Egyptian protesters carry away a man suffering from tear gas during clashes with riot police near Tahrir Square in Cairo.
Egypt's military rulers apologized on Thursday for the deaths of demonstrators at the hands of police as protests demanding an immediate handover to civilian control entered a seventh day.
At least 35 protesters have been killed since Saturday -- when clashes erupted -- and more than 2,000 injured, prompting expressions of concern from Western governments and a call from the United Nations for an independent inquiry into the "excessive use of force."
Demonstrators again camped out overnight in Tahrir Square, the iconic heart of the 18 days of protests that ousted veteran president Hosni Mubarak in February, to demand that the military leadership step down immediately.
The mass protests, which placatory moves by the military have failed to dampen, threaten to eclipse the first post-Mubarak parliamentary elections due to begin on Monday.
"The Supreme Council of the Armed Forces presents its regrets and deep apologies for the deaths of martyrs from among Egypt's loyal sons during the recent events in Tahrir Square," it said in a statement on its Facebook page.
"The council also offers its condolences to the families of the martyrs across Egypt."
The statement came after a speech by SCAF chairman Field Marshal Hussein Tantawi on Tuesday which was aimed at placating protesters in the square but was heavily criticised for not making mention of the deaths at the hands of police.
The SCAF vowed to investigate and prosecute all those behind the deaths.
It also pledged to offer assistance to the families of the dead and injured, and to set up a military field hospital in Tahrir Square.
Activists said sporadic clashes continued into the night on Mohammed Mahmud, a flashpoint street connecting the heavily-fortified interior ministry to the square, where dozens of tents have been pitched.

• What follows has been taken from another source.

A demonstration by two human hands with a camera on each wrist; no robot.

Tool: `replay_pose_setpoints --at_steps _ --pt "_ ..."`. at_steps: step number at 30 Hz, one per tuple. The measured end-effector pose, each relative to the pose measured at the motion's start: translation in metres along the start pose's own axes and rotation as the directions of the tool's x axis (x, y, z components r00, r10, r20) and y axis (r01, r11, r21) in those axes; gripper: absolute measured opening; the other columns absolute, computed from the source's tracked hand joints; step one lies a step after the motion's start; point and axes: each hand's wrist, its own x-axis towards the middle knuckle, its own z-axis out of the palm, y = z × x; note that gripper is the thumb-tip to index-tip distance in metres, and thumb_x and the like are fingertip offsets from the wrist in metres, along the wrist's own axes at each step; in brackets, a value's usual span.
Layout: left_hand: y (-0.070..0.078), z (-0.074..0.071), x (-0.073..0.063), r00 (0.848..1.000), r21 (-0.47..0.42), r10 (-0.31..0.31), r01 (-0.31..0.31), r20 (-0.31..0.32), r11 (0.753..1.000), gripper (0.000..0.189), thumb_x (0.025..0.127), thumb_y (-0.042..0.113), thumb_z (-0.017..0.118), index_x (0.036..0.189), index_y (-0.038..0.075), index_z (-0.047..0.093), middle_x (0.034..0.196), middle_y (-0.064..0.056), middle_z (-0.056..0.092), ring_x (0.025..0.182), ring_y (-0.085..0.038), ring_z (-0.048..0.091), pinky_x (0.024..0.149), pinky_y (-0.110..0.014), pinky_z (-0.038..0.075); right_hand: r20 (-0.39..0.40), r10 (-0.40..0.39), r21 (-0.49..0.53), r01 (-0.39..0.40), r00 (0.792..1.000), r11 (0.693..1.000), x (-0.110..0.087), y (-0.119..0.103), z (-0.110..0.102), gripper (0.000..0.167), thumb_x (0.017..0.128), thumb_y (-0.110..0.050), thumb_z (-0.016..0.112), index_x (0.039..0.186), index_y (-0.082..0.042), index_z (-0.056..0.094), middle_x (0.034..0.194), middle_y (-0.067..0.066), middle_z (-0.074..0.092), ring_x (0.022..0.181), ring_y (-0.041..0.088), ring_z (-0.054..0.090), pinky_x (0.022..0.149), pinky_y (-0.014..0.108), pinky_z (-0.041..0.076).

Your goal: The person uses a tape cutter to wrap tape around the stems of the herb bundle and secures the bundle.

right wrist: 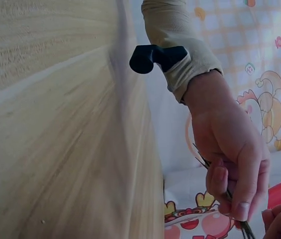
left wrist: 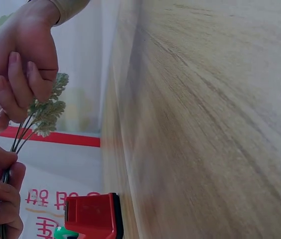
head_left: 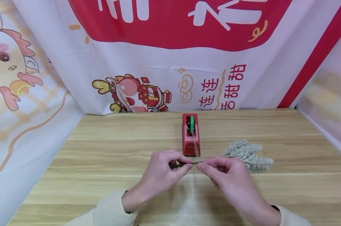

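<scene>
A bunch of pale grey-green flower sprigs (head_left: 249, 156) with thin dark stems (left wrist: 25, 134) lies across the space between both hands. My left hand (head_left: 166, 168) grips the stems between thumb and curled fingers, and the cut ends stick out behind it in the right wrist view. My right hand (head_left: 229, 175) has its thumb and forefinger tips together close beside the stems, on the flower-head side. Whatever lies between those tips is hidden. Just beyond the hands stands a red tape dispenser (head_left: 191, 149) with a green-cored roll (head_left: 191, 124).
The wooden table (head_left: 108, 147) reaches back to a printed cloth (head_left: 159, 59) that hangs as a wall. More printed cloth closes off the left (head_left: 26, 119) and right sides. A dark clip-like piece (right wrist: 155, 59) shows by the left sleeve in the right wrist view.
</scene>
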Motion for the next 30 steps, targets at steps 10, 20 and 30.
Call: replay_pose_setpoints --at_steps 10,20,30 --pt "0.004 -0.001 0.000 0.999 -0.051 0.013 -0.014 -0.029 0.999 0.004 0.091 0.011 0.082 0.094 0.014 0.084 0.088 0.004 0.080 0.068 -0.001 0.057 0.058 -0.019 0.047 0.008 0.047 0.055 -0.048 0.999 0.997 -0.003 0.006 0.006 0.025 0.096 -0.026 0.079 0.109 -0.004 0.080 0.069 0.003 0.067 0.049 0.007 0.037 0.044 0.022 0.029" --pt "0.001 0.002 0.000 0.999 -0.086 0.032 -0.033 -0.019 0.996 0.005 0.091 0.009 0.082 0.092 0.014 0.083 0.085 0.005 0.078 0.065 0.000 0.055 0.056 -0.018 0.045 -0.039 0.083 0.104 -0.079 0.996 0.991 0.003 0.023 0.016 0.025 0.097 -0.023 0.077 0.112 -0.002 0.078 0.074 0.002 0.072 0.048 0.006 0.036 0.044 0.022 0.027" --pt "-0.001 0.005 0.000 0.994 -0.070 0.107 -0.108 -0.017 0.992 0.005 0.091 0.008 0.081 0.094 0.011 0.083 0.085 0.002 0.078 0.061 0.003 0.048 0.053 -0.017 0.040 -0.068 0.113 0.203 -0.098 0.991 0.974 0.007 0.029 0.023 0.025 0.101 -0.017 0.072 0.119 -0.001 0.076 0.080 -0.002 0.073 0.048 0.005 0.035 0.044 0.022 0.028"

Egyptian-American columnist Mona al-Tahawy was arrested overnight after joining the protests for democratic change. Her last post on Twitter said she was "beaten arrested in interior ministry."
"The square boils," read the front-page headline of the state-owned Al-Akhbar newspaper, while Al-Ahram lamented the "renewed bloodshed."
The protest deaths prompted an unusually strongly worded statement from Al-Azhar, Sunni Islam's highest seat of learning, calling on police not to shoot at demonstrators.
Grand imam Sheikh Ahmed al-Tayyeb said that any dialogue "stained with blood is doomed and its fruit will be bitter."
Al-Azhar "calls on the police leadership to immediately issue orders not to point their weapons at demonstrators... no matter what the reasons," Tayyeb said in a recorded address broadcast on state television.
It calls "on the armed forces to throw all their weight behind preventing confrontations between one people," he added.
Three people died in clashes with police in and around Tahrir on Wednesday, a medic said.
A fourth was shot dead in the northwestern city of Mersa Matruh when security forces clashed with demonstrators trying to storm a police station, state media said.
Clashes were also reported in the Mediterranean city of Alexandria, where hundreds of people protested outside the military headquarters, calling for the immediate transfer of power to a civilian administration.
UN High Commissioner for Human Rights Navi Pillay called the images coming out of Egypt "deeply shocking," and urged the authorities to end their "clearly excessive use of force" against protesters.
British Foreign Secretary William Hague expressed deep concern at the "unacceptable violence and loss of life" in and around Tahrir.
Egypt's military ruler pledged in a rare televised address on Tuesday night to hold a presidential election by the end of June -- six months earlier than scheduled.
Tantawi said he was also ready to transfer power immediately, through a referendum, "should the people wish it."
But tens of thousands of protesters in Tahrir railed against Tantawi, who served as defence minister for two decades under Mubarak before taking the reins when he stepped down.
An opinion poll published by the University of Maryland on Wednesday found that 43 percent of respondents believed Egypt's military rulers were working to slow or reverse the transition to democracy.
Analysts said that while the demonstrators in Tahrir Square might not represent the majority of the Egyptian population, their influence was unquestionable.
"We are seeing middle class youth being killed, and that moves big segments in the cities and provinces," said Nabil Abdel Fatah of the Al-Ahram Centre for Political and Strategic Studies.